According to the IndustriALL Global Union, as of August 2016, "Ten years after the mining homicide at Pasta de Conchos, Mexico, the government has still not conducted a thorough investigation into the real causes of the disaster, brought those responsible to justice, recovered the bodies or compensated the families of the victims."

===Recovery operation===
On February 18, 2020, Mexico's government announced it would resume the search for 63 bodies still lost in the accident. Grupo México insisted they voluntarily returned the concession to the government. Families of the victims say the company did not conduct a thorough search because they did not want the deplorable working conditions revealed; company officials insist it is too dangerous to carry out the rescue operation. In 2018 the Inter-American Commission on Human Rights agreed with the families. President Andrés Manuel López Obrador promised in 2019 that he would recover the bodies.

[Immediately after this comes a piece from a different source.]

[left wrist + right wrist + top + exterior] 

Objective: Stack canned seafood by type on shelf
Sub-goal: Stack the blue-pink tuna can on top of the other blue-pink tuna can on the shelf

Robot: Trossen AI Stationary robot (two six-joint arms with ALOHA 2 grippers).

The government and family members reached an agreement on September 14, 2020. The bodies of the miners would be rescued, a memorial will be built, and the 65 families will be compensated by the end of the year. The estimated US$75 million cost will be financed by the CFE through sale of the coal from the mine. López Obrador announced on February 19, 2021, the 15th anniversary of the accident, that rescue efforts had begun. He expressed hope that the rescue effort would be completed by the end of his term in office. On June 12, 2024, authorities announced the discovery of some of the bodies inside the mine.